For the first time, Señora Paquita allows a hint of hostility to appear in her reply, despite her friendly tone:

“News, what news, darling?”

“Goodness gracious! My letter: what other news could there be?”

“There you go again! No, I haven’t had any letter.”

“What’s the matter, princess? Are you annoyed at me?”

“I’m. …weary, Vicky.”

“I only asked a question. Won’t I even going to be able to ask you now?”

“I warned you, I told you not to get your hopes up …”

“Oh my, that’s a good one! What you told me is that I had to wait, don’t you remember? That’s what you told me … Or do you know something more you’re not telling me?”

“Of course not, Vicky. But if I were you I’d forget that letter for good … I mean, I wouldn’t keep on waiting for it. Not now.”

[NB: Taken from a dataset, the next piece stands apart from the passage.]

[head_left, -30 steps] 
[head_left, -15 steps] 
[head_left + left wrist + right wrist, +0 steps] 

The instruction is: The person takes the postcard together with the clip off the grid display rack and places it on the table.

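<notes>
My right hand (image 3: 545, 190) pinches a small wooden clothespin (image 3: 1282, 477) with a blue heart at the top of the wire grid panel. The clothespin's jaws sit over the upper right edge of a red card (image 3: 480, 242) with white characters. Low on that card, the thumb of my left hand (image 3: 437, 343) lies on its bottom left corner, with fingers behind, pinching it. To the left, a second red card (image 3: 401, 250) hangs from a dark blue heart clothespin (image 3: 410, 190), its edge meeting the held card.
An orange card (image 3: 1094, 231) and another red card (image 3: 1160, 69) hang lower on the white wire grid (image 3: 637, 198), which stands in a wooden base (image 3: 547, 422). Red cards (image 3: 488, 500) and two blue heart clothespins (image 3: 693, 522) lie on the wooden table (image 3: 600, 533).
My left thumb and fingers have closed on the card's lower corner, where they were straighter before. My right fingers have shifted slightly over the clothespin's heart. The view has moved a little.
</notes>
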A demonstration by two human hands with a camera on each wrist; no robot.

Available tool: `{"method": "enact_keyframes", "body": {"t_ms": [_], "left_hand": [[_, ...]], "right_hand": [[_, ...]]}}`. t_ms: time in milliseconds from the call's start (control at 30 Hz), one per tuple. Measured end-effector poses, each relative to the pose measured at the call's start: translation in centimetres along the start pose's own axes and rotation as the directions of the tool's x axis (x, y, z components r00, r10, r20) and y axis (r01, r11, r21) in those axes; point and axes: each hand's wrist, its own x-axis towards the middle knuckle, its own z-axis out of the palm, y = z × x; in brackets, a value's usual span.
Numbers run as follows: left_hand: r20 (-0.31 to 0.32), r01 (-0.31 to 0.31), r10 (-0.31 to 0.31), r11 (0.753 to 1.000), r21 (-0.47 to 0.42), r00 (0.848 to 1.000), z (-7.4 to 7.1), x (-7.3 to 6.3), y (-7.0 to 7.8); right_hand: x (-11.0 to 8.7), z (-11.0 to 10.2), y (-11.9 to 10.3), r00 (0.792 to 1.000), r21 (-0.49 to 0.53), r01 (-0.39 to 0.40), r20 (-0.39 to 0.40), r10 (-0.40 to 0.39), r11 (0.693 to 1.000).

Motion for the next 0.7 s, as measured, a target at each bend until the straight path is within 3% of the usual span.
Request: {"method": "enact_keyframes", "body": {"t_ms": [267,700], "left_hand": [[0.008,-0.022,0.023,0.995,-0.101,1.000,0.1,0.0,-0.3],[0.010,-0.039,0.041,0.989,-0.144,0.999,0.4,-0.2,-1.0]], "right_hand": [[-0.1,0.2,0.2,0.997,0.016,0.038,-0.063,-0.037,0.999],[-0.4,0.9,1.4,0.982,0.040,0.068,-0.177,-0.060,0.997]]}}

“Ah, but I’m not you, sweetie!”

She says this with a defiant smile, the unlit cigarette rolling between her red, shiny fingernails, but her friend knows that behind the smile lies deep distress, a persistent anguish that she finds hard to explain after such a long, useless wait, when disillusionment and resignation would be more natural. Nothing has changed in her obstinate attitude over the past six months, apart from her appearance, which is rapidly deteriorating. Despite all the make-up and the wide variety of hairdos. Stiffly erect on her stiletto heels, she controls a slight shiver at the back of her neck. She has one hand on the edge of the bar, and the other on her waist, like a bird about to take flight, and looks over her shoulder at the regulars playing cards under a gently rippling cloud of blue mist floating above their bent heads as they concentrate on the vagaries of the pack. Glancing in their direction, she catches the occasional mocking grin that possibly makes her think they are gossiping about her again, but there is no ill-feeling or bitterness or resentment in her gaze, nothing more than a mixture of disappointment and smiling bewilderment. The wide-open blue eyes are those of a woman who has suffered a kind of hallucination, somehow agreeable, but basically inexplicable.